**Your task**
If a line of the data below holds the word "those", list it.

**Data excerpt**
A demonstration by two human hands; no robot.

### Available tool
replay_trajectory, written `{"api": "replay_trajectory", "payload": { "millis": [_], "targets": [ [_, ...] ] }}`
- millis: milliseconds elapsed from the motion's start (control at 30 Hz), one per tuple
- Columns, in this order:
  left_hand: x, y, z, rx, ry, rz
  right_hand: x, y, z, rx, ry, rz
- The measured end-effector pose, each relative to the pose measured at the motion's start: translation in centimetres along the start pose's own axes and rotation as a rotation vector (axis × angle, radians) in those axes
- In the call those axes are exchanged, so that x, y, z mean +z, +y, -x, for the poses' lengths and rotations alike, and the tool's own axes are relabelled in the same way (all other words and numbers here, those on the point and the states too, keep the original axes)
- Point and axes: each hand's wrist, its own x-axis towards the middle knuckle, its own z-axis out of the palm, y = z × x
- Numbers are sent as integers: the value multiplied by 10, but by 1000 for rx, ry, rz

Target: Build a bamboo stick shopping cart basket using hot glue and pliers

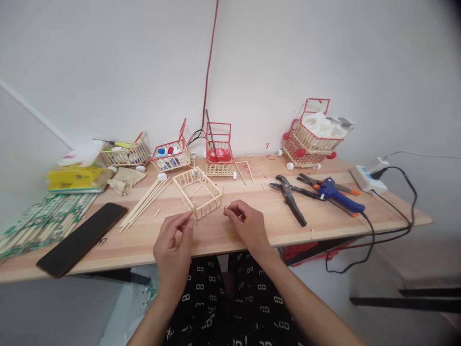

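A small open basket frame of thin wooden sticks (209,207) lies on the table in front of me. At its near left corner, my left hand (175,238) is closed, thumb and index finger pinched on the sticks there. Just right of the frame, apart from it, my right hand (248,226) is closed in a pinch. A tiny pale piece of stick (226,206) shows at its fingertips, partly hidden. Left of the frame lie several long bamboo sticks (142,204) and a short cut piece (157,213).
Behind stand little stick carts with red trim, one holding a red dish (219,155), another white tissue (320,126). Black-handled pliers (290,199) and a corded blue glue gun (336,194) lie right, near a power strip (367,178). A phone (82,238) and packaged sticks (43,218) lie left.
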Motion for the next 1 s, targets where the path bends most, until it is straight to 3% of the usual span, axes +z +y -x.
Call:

**Written response**
- The measured end-effector pose, each relative to the pose measured at the motion's start: translation in centimetres along the start pose's own axes and rotation as a rotation vector (axis × angle, radians) in those axes
- In the call those axes are exchanged, so that x, y, z mean +z, +y, -x, for the poses' lengths and rotations alike, and the tool's own axes are relabelled in the same way (all other words and numbers here, those on the point and the states too, keep the original axes)

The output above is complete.